In this quirky and episodic novel, a young woman yearns for love in a thrift store full of oddities and odd characters.
Kawakami (Strange Weather in Tokyo, 2014, etc.) writes of Hitomi, a naïve cashier at the Nakano Thrift Shop, who falls for her co-worker, Takeo. “People scare me,” confides Takeo, who wants companionship with Hitomi but nothing more. Though Hitomi and Takeo find friendship on the common ground of Mr. Nakano’s unusual shop, Takeo is taciturn and reluctant; he’s uninterested in sex. (Their boss, Mr. Nakano, on the other hand, openly discusses his sexual exploits, multiple marriages and trips to visit “the Bank”—his mistress—to the chagrin of his employees.) Frustrated by Takeo’s reticence and lack of attention, Hitomi visits Mr.
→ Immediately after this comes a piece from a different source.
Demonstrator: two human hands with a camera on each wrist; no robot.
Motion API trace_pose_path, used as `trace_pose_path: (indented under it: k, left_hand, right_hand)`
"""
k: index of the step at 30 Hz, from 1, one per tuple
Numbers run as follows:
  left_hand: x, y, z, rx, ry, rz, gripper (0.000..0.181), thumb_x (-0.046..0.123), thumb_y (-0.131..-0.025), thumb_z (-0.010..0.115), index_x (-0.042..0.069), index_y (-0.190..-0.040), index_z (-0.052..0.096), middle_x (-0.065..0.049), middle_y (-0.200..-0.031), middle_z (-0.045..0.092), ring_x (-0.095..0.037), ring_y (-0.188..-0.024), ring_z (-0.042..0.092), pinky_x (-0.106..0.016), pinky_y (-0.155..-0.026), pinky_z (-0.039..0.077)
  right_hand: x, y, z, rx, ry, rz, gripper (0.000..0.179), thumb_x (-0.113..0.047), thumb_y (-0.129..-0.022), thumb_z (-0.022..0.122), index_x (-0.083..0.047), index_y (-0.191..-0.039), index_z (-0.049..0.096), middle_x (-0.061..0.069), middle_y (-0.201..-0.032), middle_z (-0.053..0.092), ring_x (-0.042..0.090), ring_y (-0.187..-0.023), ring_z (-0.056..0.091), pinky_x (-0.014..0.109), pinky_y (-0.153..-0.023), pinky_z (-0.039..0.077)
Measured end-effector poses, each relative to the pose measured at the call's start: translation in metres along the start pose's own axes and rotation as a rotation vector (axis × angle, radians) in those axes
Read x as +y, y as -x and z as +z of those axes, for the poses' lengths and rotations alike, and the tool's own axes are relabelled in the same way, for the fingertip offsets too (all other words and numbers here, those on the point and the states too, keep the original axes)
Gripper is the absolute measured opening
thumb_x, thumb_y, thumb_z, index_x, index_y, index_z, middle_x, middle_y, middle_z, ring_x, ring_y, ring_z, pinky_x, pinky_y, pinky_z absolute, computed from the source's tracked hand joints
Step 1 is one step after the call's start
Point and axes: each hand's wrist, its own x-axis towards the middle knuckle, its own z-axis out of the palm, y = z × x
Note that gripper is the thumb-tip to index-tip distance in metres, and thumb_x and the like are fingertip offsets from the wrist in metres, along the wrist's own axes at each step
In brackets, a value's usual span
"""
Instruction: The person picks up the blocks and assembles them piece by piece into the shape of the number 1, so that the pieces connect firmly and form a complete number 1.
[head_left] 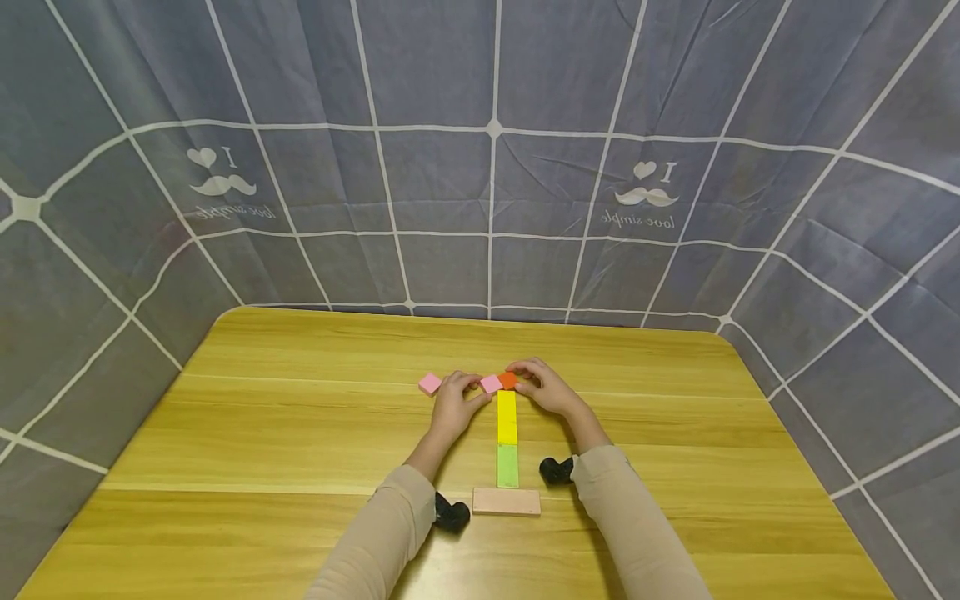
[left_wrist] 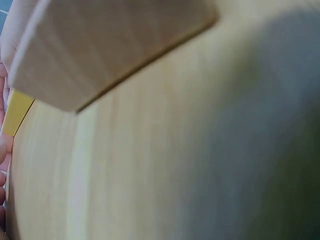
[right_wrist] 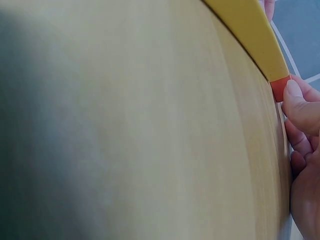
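In the head view, my left hand [head_left: 452, 407] holds a small pink block [head_left: 491, 384] between thumb and fingers. My right hand [head_left: 551, 390] pinches a small orange block [head_left: 508, 381], whose side meets the pink one. The right wrist view shows the right thumb [right_wrist: 300, 110] against the orange block [right_wrist: 281, 89], at the end of a yellow block [right_wrist: 252, 35]. That yellow block [head_left: 507, 417] lies lengthwise below the orange one, followed by a light green block [head_left: 507, 465]. A pale wooden plank [head_left: 506, 502] lies crosswise at the near end of this column.
Another pink block [head_left: 430, 383] lies left of the left hand. Black wrist devices [head_left: 452, 514] stick out beneath both sleeves, on either side of the column. A grey checked curtain [head_left: 435, 183] hangs behind the wooden table [head_left: 262, 467].
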Motion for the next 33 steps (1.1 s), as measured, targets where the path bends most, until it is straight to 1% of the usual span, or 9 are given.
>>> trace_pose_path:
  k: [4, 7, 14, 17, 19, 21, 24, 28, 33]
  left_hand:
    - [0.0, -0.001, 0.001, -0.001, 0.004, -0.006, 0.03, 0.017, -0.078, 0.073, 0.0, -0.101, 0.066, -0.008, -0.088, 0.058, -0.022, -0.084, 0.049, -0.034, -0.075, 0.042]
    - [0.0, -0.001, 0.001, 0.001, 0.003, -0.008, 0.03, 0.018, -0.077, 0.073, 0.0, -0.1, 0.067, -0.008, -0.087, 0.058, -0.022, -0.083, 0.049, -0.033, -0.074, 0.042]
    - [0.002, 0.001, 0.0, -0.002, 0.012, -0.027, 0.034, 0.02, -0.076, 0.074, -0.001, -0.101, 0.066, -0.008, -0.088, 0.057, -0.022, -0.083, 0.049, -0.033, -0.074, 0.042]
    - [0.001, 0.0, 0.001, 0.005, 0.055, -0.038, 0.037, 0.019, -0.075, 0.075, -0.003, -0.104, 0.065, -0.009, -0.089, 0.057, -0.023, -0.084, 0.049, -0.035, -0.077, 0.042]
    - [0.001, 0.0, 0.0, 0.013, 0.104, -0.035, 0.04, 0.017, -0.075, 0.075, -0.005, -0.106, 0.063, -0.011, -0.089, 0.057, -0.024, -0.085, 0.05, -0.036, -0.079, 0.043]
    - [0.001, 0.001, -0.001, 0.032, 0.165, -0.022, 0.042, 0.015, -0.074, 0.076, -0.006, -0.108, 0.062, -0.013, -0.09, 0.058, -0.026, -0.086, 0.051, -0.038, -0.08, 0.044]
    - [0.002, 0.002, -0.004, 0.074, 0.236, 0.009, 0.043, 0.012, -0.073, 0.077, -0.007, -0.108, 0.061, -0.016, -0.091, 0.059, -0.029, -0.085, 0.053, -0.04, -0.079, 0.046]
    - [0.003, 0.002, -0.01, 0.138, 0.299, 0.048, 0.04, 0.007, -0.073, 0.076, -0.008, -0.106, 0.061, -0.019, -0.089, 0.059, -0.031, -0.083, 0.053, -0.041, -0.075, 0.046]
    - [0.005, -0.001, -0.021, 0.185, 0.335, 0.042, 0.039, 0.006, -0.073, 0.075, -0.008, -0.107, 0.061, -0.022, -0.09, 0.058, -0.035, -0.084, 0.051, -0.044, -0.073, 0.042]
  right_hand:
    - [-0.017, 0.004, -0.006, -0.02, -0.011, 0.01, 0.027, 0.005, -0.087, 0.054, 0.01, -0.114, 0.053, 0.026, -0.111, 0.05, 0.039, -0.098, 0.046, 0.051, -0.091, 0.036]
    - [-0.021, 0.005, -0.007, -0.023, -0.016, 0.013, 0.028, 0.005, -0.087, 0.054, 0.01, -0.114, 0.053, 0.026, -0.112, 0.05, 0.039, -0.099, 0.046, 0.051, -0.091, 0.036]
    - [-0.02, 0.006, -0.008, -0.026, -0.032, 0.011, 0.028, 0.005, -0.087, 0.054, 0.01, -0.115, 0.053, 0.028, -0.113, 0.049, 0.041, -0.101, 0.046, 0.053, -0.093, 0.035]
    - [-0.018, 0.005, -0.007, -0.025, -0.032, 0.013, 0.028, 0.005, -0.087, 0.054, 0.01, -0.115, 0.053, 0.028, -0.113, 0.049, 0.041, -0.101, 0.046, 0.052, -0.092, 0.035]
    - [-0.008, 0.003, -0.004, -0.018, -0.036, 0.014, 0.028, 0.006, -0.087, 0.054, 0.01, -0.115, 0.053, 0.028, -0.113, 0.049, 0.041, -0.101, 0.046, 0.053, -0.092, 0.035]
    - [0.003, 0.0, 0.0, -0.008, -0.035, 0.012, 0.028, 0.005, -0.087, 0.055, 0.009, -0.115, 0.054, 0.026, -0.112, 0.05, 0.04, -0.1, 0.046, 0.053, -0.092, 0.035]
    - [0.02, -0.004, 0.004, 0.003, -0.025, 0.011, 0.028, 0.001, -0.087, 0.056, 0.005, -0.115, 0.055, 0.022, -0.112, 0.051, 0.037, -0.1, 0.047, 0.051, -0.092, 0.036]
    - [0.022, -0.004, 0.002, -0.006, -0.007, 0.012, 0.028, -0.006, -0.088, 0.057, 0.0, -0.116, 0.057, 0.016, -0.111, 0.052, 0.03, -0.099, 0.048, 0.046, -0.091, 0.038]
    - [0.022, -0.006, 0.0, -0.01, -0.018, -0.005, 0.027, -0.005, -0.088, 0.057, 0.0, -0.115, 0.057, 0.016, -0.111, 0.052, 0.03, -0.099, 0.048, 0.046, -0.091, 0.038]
Nakano’s sister, Masayo, for advice. Masayo, who is in her 50s, attempts to explain to Hitomi how nobody can be taken for granted. “When I haven’t heard from someone for a while, the first thing that occurs to me is that they might have just keeled over. This was what Masayo had murmured when Takeo hadn’t been answering my calls,” Hitomi recalls. Masayo’s words prove to be prescient. Several items hint at the greater significance of Nakano’s thrift store, including an old set of photographs and an antique celadon bowl that’s cursed by a breakup. Each has a brief role in the story, but much of Kawakami’s work centers on Hitomi’s obsession with Takeo’s lack of romantic response. Another theme—art and its relationship to reality—is touched on briefly yet doesn’t come to fruition. Romantic discussions and concerns are surface-level. Characters in the novel have no real motivation to change, so the book becomes a static exercise in studying them as objects.
Charming and engrossing as a shop of curiosities but thin on meaningful change or conflict.